--- EXERCISE DETAILS ---
Of the material below, the lines to be retyped are those from the line containing "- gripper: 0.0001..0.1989" through the line containing "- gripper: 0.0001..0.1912", inclusive; reproduce them exactly.

---*---

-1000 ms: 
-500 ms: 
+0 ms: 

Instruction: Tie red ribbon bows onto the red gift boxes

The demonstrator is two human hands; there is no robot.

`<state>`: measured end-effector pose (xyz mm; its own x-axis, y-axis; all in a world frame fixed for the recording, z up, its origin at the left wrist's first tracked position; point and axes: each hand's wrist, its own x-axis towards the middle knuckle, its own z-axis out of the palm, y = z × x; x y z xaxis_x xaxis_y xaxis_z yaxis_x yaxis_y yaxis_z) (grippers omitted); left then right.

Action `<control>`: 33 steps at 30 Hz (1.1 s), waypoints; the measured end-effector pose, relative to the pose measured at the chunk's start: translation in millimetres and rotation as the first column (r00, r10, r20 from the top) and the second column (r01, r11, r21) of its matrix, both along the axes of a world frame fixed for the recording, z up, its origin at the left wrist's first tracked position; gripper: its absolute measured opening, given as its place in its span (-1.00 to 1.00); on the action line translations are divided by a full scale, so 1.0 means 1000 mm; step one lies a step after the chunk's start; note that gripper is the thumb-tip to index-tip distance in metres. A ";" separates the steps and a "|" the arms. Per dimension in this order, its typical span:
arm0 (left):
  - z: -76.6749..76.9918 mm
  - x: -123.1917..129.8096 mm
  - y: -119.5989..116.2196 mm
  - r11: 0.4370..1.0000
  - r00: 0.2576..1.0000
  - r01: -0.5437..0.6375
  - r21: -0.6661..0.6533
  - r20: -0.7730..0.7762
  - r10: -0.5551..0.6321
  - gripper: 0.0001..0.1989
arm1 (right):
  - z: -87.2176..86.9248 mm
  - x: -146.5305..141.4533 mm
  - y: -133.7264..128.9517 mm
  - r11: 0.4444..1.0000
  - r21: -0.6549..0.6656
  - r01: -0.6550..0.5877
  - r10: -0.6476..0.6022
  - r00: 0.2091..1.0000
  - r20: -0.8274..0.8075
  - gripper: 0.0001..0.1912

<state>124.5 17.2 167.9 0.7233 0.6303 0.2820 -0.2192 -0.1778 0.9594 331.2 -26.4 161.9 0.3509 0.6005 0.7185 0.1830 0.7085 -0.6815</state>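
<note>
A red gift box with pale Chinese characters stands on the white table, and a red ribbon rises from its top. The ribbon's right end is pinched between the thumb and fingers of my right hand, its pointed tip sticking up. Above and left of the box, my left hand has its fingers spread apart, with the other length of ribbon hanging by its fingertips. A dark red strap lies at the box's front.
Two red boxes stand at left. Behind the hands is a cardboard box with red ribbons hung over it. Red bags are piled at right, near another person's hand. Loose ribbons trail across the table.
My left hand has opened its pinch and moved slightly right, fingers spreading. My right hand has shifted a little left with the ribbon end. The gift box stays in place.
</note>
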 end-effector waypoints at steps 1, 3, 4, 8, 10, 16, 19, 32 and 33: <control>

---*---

--- ANSWER SPACE ---
  - gripper: 0.0001..0.1989
arm1 (right):
  - z: -87.2176..86.9248 mm
  - x: -146.5305..141.4533 mm
  - y: -133.7264..128.9517 mm
  - r11: 0.4444..1.0000
  - r21: -0.6549..0.6656
  - r01: -0.6550..0.5877
  - r10: -0.6476..0.6022
  - r00: 0.2091..1.0000
  - r20: -0.8274..0.8075
  - gripper: 0.0001..0.1912

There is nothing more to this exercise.